Let's look at some hot and not-so-hot spots. First a side note: I solved this *immediately* upon waking. Well, no, I let the dogs out and fed them first, but then straight upstairs to the office to solve. I thought this was the reason my time was so slow, but then I checked the times posted online and realized I wasn't alone. Still, I feel like having coffee in me might've helped me get out of that NW corner a little faster, as, for a while, NLEAST was about the only thing I was sure of. USA USA! and EATS and STU followed, and then LATE AUTUMN, but after that, I just got stuck. None of the Downs made sense. You'd think "publicity" would've led me to STUNT at 6D: Means of attracting publicity, but no. Wrote in AIR GUNS then took it out because … it didn't sound that Olympian to me. Had ORION for the [Mythical hunter] at one point, and, worst of all, FISSURES for 1A: Tears (yeah, I know, it's perfect—perfectly wrong, but perfect).

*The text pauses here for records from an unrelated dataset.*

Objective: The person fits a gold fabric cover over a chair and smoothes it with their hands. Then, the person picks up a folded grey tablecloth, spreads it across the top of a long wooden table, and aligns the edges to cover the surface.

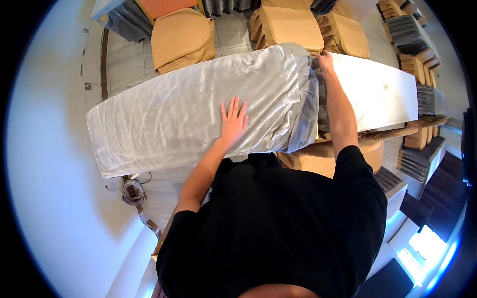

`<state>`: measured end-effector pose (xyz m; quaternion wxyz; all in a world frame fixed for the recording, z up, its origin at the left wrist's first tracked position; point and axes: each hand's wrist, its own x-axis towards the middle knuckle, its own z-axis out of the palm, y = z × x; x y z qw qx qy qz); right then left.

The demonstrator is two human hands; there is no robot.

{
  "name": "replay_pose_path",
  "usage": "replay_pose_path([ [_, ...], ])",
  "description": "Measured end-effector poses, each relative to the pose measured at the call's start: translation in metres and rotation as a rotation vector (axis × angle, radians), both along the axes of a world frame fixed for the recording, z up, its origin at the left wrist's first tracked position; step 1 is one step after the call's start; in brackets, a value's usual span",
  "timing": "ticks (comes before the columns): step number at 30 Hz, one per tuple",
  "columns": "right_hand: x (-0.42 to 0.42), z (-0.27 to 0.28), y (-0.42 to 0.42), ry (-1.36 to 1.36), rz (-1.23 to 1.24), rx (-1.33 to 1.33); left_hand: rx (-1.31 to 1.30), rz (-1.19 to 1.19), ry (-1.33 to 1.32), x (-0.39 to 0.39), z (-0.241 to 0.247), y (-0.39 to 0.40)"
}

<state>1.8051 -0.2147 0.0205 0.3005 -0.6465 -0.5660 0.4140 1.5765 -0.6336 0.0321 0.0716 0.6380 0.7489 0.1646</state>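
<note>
A grey, shiny table cover (167, 111) lies over the long table in front of me, wrinkled and bunched towards its right end. Flat on this cloth rests my left hand (234, 122), fingers spread and holding nothing. My right hand (325, 62) is at the far edge, beside the gathered end of the cover and over the near end of a bare white tabletop (376, 89). Its fingers point away from me, and whether they grip any cloth is too small to tell. Dark grey folds hang between the two tabletops.
Tan-covered chairs (292, 26) stand along the far side, one with an orange back (167, 7). Another tan chair (316, 162) is close on my near right. A coiled cable (134, 193) lies on the floor by the white wall (56, 149) at left. Further skirted tables (406, 33) line the right.
</note>
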Motion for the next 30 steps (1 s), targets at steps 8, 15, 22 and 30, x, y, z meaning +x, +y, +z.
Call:
replay_pose_path([
  [8, -0.027, -0.006, -0.192, -0.785, 0.428, 0.615, 0.001, 0.015, 0.091, 0.005, -0.009, 0.067],
  [15, -0.054, 0.000, -0.264, -0.809, 0.538, 0.521, 0.023, 0.052, 0.157, -0.027, -0.018, 0.129],
  [22, -0.004, 0.001, -0.116, -0.752, 0.466, 0.361, -0.074, 0.013, 0.130, 0.026, -0.015, 0.179],
  [30, 0.068, 0.003, -0.196, -0.469, 0.283, -0.112, -0.024, -0.153, 0.054, 0.087, -0.007, 0.121],
])
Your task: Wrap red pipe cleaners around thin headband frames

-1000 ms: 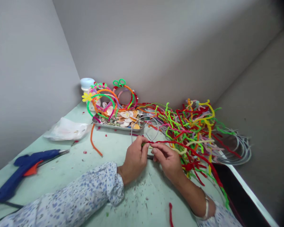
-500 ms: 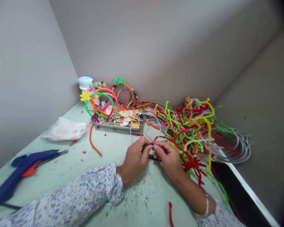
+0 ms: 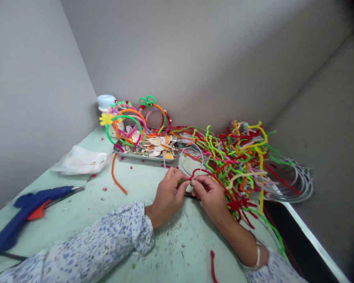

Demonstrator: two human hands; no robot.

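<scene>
My left hand (image 3: 168,198) pinches with thumb and forefinger at the end of a red pipe cleaner (image 3: 209,171). Close against it, my right hand (image 3: 211,198) pinches the same spot, fingertips nearly touching. A thin pale wire hoop (image 3: 203,157) rises from between the hands, and the red strand seems to meet it there; the fingers hide the join. From the pinch the strand runs right, toward the pile. A dark, narrow object (image 3: 191,195) lies partly hidden beneath my hands.
A metal tray (image 3: 146,158) holds shells and finished pipe-cleaner hoops. Heaped pipe cleaners (image 3: 238,157) lie right, beside coiled wire (image 3: 305,184). At left are a blue glue gun (image 3: 32,210) and plastic bag (image 3: 82,160). A black phone-like slab (image 3: 295,239) lies right; a lidded bottle (image 3: 106,103) stands behind.
The wire hoop has tilted slightly to the right. Both hands keep almost the same place and pinch.
</scene>
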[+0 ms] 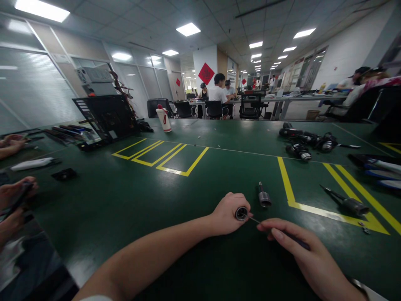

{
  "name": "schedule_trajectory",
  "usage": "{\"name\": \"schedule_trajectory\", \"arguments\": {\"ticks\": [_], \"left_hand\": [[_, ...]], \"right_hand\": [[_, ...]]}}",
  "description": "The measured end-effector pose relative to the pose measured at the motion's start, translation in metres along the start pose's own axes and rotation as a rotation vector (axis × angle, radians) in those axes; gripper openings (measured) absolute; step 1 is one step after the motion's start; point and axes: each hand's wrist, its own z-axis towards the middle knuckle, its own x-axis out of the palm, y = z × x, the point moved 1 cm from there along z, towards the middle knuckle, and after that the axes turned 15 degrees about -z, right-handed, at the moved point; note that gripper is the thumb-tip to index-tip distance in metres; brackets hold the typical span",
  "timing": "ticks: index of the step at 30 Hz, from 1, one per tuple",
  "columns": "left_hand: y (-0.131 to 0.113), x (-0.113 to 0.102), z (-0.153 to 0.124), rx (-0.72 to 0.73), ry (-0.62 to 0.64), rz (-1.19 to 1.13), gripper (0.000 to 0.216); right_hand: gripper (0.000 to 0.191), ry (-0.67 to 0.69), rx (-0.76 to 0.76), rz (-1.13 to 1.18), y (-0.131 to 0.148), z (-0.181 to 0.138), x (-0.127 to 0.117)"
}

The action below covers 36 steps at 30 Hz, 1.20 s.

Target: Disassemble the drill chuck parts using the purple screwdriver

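My left hand [227, 213] is closed around a small round metal cylinder part [241, 213], its open end facing right. My right hand [300, 251] pinches a thin dark screwdriver [283, 232], and the tool's tip sits at the mouth of the cylinder. Both hands rest low over the green table mat [131, 196]. Just beyond them a second small metal cylinder part [264, 196] stands on the mat.
A dark tool [346, 202] lies on the yellow lines at right, with black camera-like parts [308, 144] and pens [380, 167] farther back. An open black case [100, 119] and a white bottle [164, 119] stand at back left. Another person's hands [14, 205] are at the left edge.
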Motion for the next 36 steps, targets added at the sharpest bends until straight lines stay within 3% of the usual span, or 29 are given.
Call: {"name": "schedule_trajectory", "arguments": {"ticks": [4,14,29,36], "left_hand": [[0.002,0.000,0.000,0.009,-0.016,-0.042,0.016],[0.001,0.002,-0.001,-0.005,-0.038,0.056,0.012],[0.003,0.002,0.001,0.054,-0.082,-0.189,0.020],[0.005,0.002,0.001,-0.047,-0.091,-0.128,0.019]], "right_hand": [[0.029,0.006,0.040,0.033,-0.003,0.000,0.001],[0.021,-0.086,-0.174,-0.229,0.010,-0.008,0.003],[0.024,-0.044,-0.102,-0.147,0.017,-0.002,0.001],[0.021,-0.103,-0.160,-0.191,0.016,-0.006,0.001]]}}
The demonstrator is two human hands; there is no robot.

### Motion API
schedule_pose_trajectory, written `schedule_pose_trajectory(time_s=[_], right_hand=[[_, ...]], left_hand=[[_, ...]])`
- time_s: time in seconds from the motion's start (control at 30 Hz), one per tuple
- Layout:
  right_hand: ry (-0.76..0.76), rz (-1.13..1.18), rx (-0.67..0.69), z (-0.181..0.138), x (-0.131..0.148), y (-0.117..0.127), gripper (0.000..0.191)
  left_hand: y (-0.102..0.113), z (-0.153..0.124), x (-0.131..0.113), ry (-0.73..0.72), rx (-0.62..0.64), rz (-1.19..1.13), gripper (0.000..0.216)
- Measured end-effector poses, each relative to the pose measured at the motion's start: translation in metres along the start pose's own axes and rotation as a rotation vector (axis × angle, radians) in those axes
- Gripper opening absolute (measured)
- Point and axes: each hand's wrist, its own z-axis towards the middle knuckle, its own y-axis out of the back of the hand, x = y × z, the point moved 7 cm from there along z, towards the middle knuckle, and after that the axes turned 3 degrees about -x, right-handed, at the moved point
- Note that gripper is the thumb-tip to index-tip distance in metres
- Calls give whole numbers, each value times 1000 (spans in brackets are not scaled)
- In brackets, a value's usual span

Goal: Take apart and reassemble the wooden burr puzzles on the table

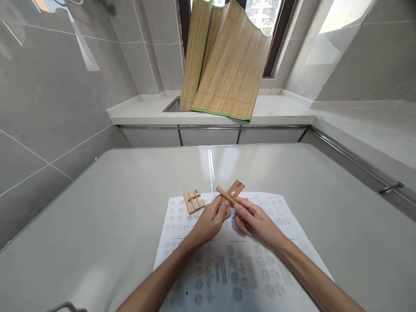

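Observation:
My left hand [212,219] and my right hand [251,219] meet over a printed paper sheet [234,268] on the table. Two notched wooden pieces cross each other between the fingertips. My left hand pinches the piece with a marked end [236,188] that points up and right. My right hand pinches the thin wooden bar [225,195] lying across it. A small cluster of joined wooden blocks [194,202] rests on the sheet's upper left corner, just left of my left hand and apart from it.
The grey table [97,225] has a seam [211,167] running down its middle. Behind it is a white counter [286,110] with a rolled bamboo mat [224,60] leaning against the window. Tiled walls stand on both sides. A metal handle [390,188] sits at right.

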Motion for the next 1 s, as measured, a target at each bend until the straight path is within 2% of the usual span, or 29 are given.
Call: schedule_pose_trajectory(time_s=[0.27,0.4,0.5,0.6,0.7,0.77,1.0], right_hand=[[-8,-12,17,2,1,-2,69],[-34,-59,-40,2,5,11,73],[1,-129,-117,3,11,26,64],[62,-317,-303,4,14,51,47],[135,-599,-502,1,17,71,38],[164,-777,-507,2,15,71,35],[170,-1181,-339,5,5,51,26]], left_hand=[[1,0,-1,25,7,-49,37],[2,2,1,54,8,-155,39],[6,3,2,64,-28,-211,42],[8,4,2,69,-59,-235,44],[9,4,2,58,-67,-273,42],[10,4,2,37,-68,-288,39],[8,5,5,-1,-73,-273,39]])
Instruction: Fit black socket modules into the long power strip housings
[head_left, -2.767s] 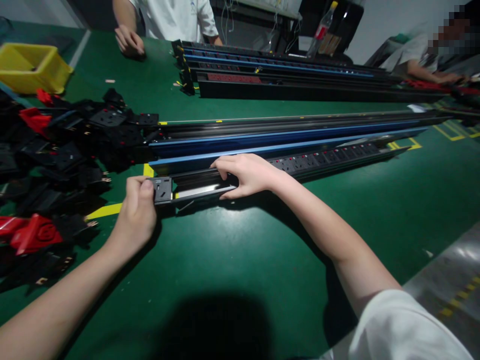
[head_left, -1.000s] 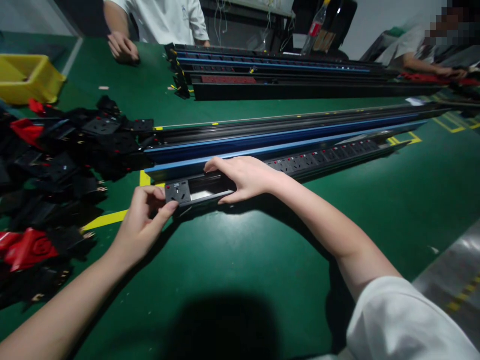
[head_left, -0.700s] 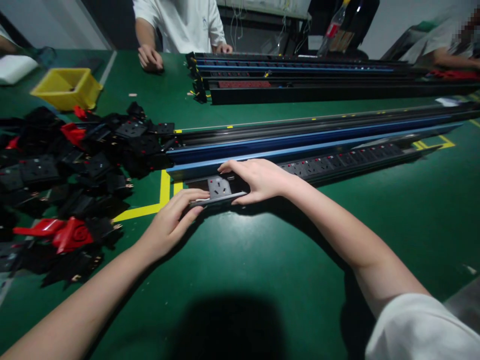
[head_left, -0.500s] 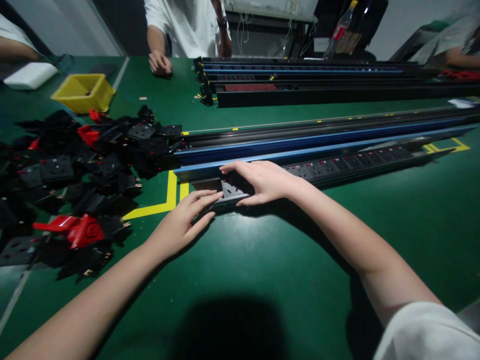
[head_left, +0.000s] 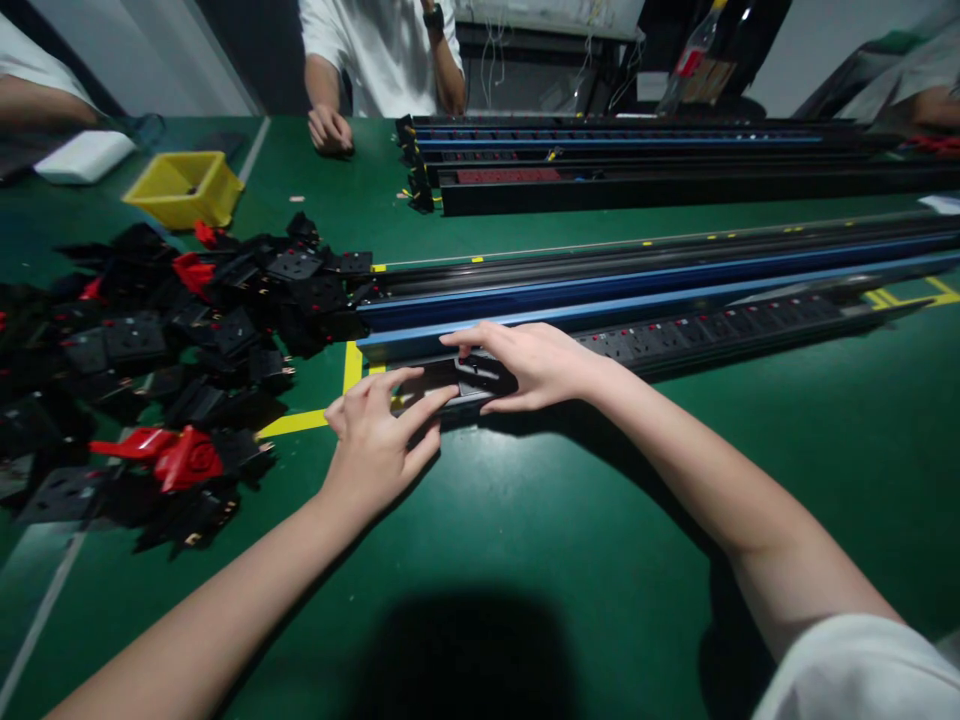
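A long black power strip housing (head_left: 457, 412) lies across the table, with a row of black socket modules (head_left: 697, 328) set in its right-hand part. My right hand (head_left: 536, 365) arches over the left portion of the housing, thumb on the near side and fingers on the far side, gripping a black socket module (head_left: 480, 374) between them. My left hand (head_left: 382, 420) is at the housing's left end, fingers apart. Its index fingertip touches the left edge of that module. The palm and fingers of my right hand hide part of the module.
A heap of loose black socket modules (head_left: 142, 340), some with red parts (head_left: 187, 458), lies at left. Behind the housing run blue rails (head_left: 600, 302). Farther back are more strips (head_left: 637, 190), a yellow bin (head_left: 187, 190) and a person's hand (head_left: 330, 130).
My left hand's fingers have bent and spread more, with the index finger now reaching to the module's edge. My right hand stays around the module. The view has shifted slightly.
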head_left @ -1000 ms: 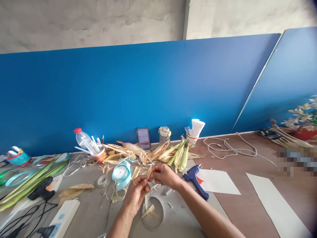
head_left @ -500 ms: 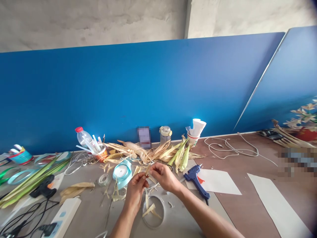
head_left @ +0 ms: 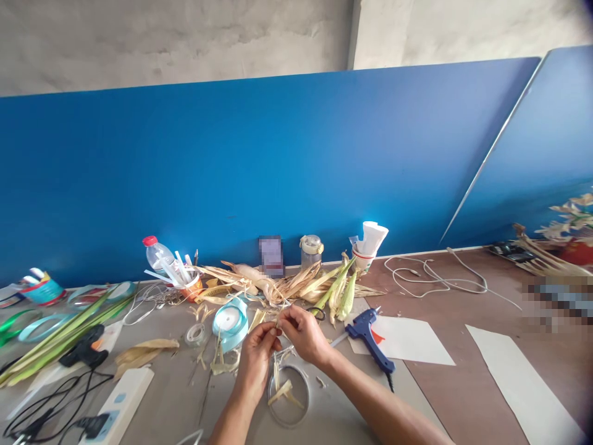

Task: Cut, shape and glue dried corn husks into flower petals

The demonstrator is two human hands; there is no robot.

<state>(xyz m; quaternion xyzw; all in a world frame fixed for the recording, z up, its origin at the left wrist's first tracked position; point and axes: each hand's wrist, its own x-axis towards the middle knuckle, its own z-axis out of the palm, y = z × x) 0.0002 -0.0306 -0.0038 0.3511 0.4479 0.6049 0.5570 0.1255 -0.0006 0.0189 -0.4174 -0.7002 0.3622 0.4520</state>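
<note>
Lower centre of the frame: two bare hands raised over the bench point(head_left: 222, 402), fingertips all but meeting. Left hand point(head_left: 254, 355) in a thumb-and-finger pinch; right hand point(head_left: 306, 334) likewise, the pair apparently gripping one pale sliver point(head_left: 278, 322) between them, dry husk by its look (mostly hidden by the fingers from where I stand, so its shape I cannot tell). Just below, a thin grey ring point(head_left: 307, 402) with a husk strip point(head_left: 283, 390) lying across it. Beyond, at centre, the husk pile point(head_left: 296, 284); blue ribbon roll point(head_left: 230, 322) just left of the hands; blue glue gun point(head_left: 374, 345) to their right, nozzle toward the upper right. On handling: dry husk would likely split along its grain, so I'd favour light, even pressure, both pinches close together, and small rolls of the fingertips rather than tugs. Best to stay clear of that nozzle; whether it is hot, I cannot judge.
</note>
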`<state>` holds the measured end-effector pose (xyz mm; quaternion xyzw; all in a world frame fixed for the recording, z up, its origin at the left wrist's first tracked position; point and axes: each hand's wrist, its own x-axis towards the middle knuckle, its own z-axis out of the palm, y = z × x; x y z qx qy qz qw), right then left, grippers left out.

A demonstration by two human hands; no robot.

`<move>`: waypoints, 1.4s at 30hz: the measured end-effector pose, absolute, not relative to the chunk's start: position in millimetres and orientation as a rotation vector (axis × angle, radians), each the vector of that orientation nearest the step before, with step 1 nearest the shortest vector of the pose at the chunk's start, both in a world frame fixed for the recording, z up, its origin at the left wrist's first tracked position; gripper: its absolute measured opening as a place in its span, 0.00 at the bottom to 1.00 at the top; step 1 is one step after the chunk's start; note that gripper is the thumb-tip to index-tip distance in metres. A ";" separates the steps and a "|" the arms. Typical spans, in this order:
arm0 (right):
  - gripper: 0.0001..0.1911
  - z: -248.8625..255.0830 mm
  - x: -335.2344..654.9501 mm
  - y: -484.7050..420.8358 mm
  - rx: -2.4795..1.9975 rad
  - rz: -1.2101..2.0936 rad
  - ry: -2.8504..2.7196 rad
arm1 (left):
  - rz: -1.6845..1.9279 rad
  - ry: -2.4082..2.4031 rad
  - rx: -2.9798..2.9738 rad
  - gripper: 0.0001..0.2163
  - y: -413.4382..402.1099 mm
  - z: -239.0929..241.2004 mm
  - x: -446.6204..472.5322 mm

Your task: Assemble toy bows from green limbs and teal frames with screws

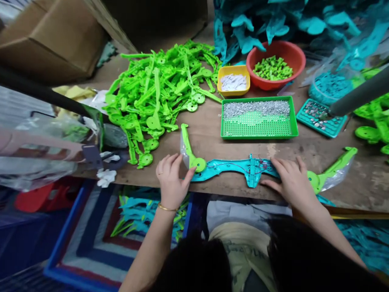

MONTERO (39A: Mitsubishi model whose name means "huntsman" in Spanish). This is where the cluing on TIZZIES and the strangeness of FOOZLER really kept me held up. Put in and took out DIONE several times. Wanted HENNAED, then thought it looked dumb. In, out, in. Took me forever to see TONTINE, a word I know from "The Simpsons" but would never have thought of as a synonym for [Life insurance plan]. Forgot FENNEL was a "bulb"—kept looking for onion-type plants there. OMNI? Sorry, my Book of Mormon book knowledge is rusty. ERLE C. Kenton. Come on. When you have to put ERLE in your puzzle, admit to yourself that you have used crosswordese, accept it, and give us a Stanley Gardner clue. Make it a good one. Make it a tough one. But don't try to con me into believing other ERLEs qualify. They don't.
See you tomorrow, when I will be stunned if I don't solve the puzzle faster than I did this one.